Amid upset concerning outstanding increments due to teachers, Education, Youth Affairs and Sports Minister Sharie de Castro met with the BVI Teachers Union last month and promised progress, according to an update she delivered in the House of Assembly on Feb. 10.
Ms. de Castro said the union wrote to her on Feb. 3 concerning the payment of increments, prompting her to meet with representatives that week.
She said the meeting was “very productive in achieving the expected outcome, and I have committed firmly to representing the views of teachers in relation to both the payment of outstanding increments as well as prioritisation of teachers in the compensation review process that is currently ongoing.”
She did not specify how far back the increments are overdue or say when they might be paid.
Compensation for public officers has been a longstanding problem, however, with teachers holding a “sickout” in November 2021 prompted by overdue stipends and backpay, crumbling infrastructure, and resource shortfalls.
Ministry leaders met with the government’s compensation review consultants last week to highlight the urgency of considering teachers’ salaries, Mr. de Castro said on Feb. 10.
“Due consideration must be given to the cries of teachers and the value of education to the economy of the Virgin Islands,” she said. “Education is arguably the most important profession in our society.”

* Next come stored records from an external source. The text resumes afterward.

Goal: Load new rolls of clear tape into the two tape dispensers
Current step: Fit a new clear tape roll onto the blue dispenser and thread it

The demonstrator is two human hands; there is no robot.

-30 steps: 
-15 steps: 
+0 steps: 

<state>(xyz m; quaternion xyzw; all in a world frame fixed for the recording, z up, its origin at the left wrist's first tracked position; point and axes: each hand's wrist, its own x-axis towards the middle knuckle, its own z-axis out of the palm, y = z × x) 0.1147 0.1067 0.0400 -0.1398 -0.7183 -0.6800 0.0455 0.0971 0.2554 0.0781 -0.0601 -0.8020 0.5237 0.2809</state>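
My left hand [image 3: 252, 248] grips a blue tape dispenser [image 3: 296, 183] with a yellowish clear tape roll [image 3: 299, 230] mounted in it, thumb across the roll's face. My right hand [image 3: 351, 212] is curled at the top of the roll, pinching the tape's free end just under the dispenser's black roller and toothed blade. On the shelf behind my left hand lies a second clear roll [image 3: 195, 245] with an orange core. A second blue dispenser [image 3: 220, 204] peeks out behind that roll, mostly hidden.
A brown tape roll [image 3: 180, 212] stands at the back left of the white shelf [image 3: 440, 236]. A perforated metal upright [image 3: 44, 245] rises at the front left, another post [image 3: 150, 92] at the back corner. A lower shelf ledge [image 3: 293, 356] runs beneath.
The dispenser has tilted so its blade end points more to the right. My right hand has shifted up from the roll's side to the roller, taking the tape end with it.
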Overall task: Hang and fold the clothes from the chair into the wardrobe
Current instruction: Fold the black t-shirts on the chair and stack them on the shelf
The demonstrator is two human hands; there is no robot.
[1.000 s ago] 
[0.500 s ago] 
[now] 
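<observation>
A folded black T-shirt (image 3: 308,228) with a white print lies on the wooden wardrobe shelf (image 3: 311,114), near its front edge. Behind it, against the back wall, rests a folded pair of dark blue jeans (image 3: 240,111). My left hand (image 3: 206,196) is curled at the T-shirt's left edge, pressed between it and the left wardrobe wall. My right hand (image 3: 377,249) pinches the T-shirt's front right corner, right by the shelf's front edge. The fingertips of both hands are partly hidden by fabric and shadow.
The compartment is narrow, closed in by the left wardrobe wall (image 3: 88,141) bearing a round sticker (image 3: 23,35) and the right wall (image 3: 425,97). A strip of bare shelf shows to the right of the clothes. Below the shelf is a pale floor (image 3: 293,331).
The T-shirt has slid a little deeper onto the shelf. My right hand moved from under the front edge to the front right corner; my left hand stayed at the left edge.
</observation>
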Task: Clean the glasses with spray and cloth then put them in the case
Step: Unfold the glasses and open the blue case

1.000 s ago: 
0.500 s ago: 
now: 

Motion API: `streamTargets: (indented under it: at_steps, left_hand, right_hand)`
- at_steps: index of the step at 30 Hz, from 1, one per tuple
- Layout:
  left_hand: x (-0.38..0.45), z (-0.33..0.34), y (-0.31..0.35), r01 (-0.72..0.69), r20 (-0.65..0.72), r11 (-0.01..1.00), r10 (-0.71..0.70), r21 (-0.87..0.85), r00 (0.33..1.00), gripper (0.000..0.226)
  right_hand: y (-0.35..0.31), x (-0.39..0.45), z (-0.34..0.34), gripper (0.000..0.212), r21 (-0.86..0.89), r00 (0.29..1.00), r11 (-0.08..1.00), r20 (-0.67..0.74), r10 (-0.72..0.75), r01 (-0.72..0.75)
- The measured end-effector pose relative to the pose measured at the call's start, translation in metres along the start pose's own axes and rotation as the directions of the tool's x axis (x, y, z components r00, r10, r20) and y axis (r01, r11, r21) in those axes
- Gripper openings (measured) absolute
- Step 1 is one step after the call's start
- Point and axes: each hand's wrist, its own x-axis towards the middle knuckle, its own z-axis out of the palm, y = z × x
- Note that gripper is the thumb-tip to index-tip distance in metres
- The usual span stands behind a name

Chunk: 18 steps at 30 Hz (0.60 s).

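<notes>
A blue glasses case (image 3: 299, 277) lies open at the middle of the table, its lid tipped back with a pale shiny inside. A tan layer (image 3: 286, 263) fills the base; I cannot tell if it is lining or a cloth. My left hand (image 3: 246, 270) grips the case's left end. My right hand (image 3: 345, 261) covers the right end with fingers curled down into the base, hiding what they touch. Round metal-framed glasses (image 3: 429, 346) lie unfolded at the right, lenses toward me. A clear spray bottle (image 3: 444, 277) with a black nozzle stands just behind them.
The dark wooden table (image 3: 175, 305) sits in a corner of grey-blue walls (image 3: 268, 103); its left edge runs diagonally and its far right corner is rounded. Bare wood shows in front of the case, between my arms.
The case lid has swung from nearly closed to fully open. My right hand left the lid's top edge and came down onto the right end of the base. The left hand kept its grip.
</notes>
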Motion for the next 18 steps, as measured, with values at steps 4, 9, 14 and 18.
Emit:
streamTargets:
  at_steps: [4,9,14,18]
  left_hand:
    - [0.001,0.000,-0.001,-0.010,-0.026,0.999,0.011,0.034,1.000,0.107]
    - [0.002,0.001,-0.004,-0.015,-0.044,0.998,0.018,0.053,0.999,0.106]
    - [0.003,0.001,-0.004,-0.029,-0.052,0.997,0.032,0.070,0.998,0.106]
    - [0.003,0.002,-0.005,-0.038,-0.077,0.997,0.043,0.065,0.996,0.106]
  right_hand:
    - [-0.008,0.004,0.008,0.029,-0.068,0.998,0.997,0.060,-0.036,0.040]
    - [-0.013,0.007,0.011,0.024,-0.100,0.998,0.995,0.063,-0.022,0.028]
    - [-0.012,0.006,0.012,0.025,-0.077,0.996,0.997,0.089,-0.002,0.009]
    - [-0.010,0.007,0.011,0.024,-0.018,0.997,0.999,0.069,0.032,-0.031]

She added, “We are losing our teachers to other countries and industries due to several issues: the low rate of pay, the increased cost of living, compensation offered in other countries, insufficient and outdated resources, and a challenging work environment, just to name a few.”
In the VI, she said, grade four teachers start at an annual salary of about $34,600.
In the United States VI, by contrast, USVI Governor Albert Bryan recently announced that the entry-level teacher salary will be raised to $50,000 in August. And in Texas, the starting salary is $61,500, Ms. de Castro said.
“I implore us all to think carefully about the potential ramifications and impact of such a decision on our education system and, more specifically, our current teacher complement,” she said. “Consideration for varying approaches to facilitate teacher retention is absolutely critical at this time.”
Financial restrictions and other challenges, she said, have led some VI teachers to leave in recent months.
“The ministry has already received an alarming number of resignations since the start of this school year,” she said. “If teachers continue to leave the profession, the immediate and long-term impacts would be gravely felt throughout the territory.”